─── DATASET EXCERPT ───

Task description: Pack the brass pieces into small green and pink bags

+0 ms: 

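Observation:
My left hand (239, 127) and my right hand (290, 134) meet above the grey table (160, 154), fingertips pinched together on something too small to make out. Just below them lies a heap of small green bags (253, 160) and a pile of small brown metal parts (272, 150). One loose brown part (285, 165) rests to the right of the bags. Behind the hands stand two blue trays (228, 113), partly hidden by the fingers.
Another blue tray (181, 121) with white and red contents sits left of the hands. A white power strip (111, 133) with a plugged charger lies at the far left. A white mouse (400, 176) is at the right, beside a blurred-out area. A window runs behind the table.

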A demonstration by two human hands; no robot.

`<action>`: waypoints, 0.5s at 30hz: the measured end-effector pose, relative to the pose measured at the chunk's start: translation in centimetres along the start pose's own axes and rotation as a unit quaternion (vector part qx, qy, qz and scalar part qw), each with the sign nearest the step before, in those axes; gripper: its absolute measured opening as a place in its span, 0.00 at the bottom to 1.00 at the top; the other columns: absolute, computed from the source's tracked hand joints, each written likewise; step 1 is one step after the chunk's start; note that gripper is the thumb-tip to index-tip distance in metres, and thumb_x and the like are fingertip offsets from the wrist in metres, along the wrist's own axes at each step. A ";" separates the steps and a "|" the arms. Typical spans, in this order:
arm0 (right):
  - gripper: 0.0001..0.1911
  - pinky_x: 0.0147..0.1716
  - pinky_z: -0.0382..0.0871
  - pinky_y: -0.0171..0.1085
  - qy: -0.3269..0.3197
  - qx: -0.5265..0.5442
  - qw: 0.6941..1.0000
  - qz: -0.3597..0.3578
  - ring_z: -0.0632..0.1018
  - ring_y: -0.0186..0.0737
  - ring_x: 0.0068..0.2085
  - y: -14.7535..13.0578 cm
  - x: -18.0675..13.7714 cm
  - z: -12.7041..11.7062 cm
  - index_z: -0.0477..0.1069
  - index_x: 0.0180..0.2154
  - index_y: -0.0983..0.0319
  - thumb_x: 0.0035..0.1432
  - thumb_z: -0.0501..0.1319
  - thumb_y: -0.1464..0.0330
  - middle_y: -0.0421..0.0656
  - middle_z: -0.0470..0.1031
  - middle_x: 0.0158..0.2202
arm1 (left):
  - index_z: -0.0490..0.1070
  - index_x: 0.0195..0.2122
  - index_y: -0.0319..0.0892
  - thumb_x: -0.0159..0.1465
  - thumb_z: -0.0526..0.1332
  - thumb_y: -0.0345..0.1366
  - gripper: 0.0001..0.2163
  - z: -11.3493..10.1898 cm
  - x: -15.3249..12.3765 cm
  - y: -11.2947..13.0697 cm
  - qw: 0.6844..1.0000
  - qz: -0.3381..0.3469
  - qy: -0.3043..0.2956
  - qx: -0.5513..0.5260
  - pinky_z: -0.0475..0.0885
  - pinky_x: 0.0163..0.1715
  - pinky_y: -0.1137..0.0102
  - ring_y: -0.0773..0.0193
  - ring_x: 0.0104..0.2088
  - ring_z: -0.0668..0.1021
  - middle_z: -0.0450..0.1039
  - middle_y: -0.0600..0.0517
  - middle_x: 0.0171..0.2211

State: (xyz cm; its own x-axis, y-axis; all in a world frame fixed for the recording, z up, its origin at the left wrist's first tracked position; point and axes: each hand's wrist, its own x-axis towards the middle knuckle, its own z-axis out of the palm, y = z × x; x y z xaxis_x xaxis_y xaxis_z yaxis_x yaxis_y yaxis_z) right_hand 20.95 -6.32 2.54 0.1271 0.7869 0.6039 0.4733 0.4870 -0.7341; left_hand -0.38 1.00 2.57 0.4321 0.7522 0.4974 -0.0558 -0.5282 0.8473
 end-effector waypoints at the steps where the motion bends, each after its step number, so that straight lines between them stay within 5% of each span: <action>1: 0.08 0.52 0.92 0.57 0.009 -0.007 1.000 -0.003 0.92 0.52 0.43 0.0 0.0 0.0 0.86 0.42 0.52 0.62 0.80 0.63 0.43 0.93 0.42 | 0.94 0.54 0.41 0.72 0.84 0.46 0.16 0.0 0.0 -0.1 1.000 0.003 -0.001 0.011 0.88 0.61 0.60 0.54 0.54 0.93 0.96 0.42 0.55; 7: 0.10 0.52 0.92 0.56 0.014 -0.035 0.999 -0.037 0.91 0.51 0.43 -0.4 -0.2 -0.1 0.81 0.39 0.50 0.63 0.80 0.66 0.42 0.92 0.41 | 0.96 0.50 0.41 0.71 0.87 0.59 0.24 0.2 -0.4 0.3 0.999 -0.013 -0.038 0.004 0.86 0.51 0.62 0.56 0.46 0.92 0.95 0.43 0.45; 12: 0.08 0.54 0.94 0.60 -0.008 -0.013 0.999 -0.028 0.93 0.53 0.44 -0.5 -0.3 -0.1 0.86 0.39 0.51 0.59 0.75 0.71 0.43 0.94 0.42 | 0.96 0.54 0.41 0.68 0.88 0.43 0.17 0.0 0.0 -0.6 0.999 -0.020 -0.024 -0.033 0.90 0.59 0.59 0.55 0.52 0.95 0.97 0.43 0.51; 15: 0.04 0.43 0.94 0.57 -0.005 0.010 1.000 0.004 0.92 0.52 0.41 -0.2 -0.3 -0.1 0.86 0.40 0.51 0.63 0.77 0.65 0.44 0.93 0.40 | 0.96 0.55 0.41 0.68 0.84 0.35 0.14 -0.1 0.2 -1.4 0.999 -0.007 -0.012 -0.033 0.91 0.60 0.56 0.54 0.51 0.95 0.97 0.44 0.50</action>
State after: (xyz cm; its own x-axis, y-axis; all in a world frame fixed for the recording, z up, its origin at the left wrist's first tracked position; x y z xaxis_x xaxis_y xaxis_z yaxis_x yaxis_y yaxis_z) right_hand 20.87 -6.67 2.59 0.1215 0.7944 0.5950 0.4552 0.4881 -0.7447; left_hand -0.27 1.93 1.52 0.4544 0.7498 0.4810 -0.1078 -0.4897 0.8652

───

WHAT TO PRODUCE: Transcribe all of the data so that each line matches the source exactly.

RESULT FOR THIS TASK:
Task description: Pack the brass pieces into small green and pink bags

+0 ms: 

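Observation:
My left hand (239, 127) and my right hand (290, 134) meet above the grey table (160, 154), fingertips pinched together on something too small to make out. Just below them lies a heap of small green bags (253, 160) and a pile of small brown metal parts (272, 150). One loose brown part (285, 165) rests to the right of the bags. Behind the hands stand two blue trays (228, 113), partly hidden by the fingers.
Another blue tray (181, 121) with white and red contents sits left of the hands. A white power strip (111, 133) with a plugged charger lies at the far left. A white mouse (400, 176) is at the right, beside a blurred-out area. A window runs behind the table.
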
A demonstration by two human hands; no robot.

`<action>`: waypoints, 0.5s at 30hz: the measured end-effector pose, relative to the pose measured at the chunk's start: translation in centimetres along the start pose's own axes and rotation as a unit quaternion (vector part qx, qy, qz and scalar part qw), each with the sign nearest the step before, in those axes; gripper: its absolute measured opening as a place in its span, 0.00 at the bottom to 1.00 at the top; the other columns: absolute, computed from the source's tracked hand joints, each written likewise; step 1 is one step after the chunk's start; note that gripper is the thumb-tip to index-tip distance in metres, and thumb_x and the like are fingertip offsets from the wrist in metres, along the wrist's own axes at each step. A ";" separates the steps and a "|" the arms. Typical spans, in this order:
arm0 (right):
  - gripper: 0.0001..0.1911
  - pinky_x: 0.0147..0.1716
  - pinky_z: -0.0382..0.0871
  - pinky_y: -0.0171..0.1085
  - qy: -0.3269..0.3197
  - qx: -0.5265..0.5442
  - qw: 0.6941..1.0000
  - qz: -0.3597..0.3578
  - ring_z: -0.0632..0.1018
  - ring_y: -0.0186..0.0737
  - ring_x: 0.0068..0.2085
  - y: -14.7535..13.0578 cm
  - x: -18.0675..13.7714 cm
  - z: -12.7041..11.7062 cm
  - index_z: -0.0477..0.1069
  - index_x: 0.0180..0.2154
  - index_y: -0.0983..0.0319
  - thumb_x: 0.0035..0.1432
  - thumb_z: -0.0501..0.1319
  - thumb_y: -0.1464..0.0330
  - middle_y: -0.0421..0.0656
  - middle_z: -0.0470..0.1031
  - middle_x: 0.0158..0.2202
arm1 (left):
  - index_z: -0.0490..0.1070
  - index_x: 0.0195..0.2122
  - index_y: -0.0319..0.0892
  - thumb_x: -0.0159..0.1465
  - thumb_z: -0.0526..0.1332
  - thumb_y: -0.0345..0.1366
  - gripper: 0.0001..0.2163
  - z: -11.3493..10.1898 cm
  - x: -15.3249..12.3765 cm
  - y: -11.2947..13.0697 cm
  - qw: 0.6844..1.0000
  - qz: -0.3381..0.3469
  - qy: -0.3043..0.2956
  - qx: -0.5513..0.5260
  - pinky_z: -0.0475..0.0885
  - pinky_x: 0.0163..0.1715
  - pinky_y: -0.1137..0.0102
  - ring_y: -0.0773..0.0193
  - ring_x: 0.0104..0.2088
  - ring_z: -0.0668..0.1021
  - middle_z: -0.0450..0.1039
  - middle_y: -0.0600..0.0517
  - middle_x: 0.0171..0.2211

State: (xyz cm; its own x-axis, y-axis; all in a world frame fixed for the recording, z up, its origin at the left wrist's first tracked position; point and axes: each hand's wrist, its own x-axis towards the middle knuckle, its own z-axis out of the palm, y = z × x; x y z xaxis_x xaxis_y xaxis_z yaxis_x yaxis_y yaxis_z) right_hand 20.95 -6.32 2.54 0.1271 0.7869 0.6039 0.4733 0.4870 -0.7341; left_hand -0.38 1.00 2.57 0.4321 0.7522 0.4974 -0.0558 -0.5282 0.8473
 end-effector waypoints at the steps where the motion bends, each after its step number, so that straight lines between them stay within 5% of each span: <action>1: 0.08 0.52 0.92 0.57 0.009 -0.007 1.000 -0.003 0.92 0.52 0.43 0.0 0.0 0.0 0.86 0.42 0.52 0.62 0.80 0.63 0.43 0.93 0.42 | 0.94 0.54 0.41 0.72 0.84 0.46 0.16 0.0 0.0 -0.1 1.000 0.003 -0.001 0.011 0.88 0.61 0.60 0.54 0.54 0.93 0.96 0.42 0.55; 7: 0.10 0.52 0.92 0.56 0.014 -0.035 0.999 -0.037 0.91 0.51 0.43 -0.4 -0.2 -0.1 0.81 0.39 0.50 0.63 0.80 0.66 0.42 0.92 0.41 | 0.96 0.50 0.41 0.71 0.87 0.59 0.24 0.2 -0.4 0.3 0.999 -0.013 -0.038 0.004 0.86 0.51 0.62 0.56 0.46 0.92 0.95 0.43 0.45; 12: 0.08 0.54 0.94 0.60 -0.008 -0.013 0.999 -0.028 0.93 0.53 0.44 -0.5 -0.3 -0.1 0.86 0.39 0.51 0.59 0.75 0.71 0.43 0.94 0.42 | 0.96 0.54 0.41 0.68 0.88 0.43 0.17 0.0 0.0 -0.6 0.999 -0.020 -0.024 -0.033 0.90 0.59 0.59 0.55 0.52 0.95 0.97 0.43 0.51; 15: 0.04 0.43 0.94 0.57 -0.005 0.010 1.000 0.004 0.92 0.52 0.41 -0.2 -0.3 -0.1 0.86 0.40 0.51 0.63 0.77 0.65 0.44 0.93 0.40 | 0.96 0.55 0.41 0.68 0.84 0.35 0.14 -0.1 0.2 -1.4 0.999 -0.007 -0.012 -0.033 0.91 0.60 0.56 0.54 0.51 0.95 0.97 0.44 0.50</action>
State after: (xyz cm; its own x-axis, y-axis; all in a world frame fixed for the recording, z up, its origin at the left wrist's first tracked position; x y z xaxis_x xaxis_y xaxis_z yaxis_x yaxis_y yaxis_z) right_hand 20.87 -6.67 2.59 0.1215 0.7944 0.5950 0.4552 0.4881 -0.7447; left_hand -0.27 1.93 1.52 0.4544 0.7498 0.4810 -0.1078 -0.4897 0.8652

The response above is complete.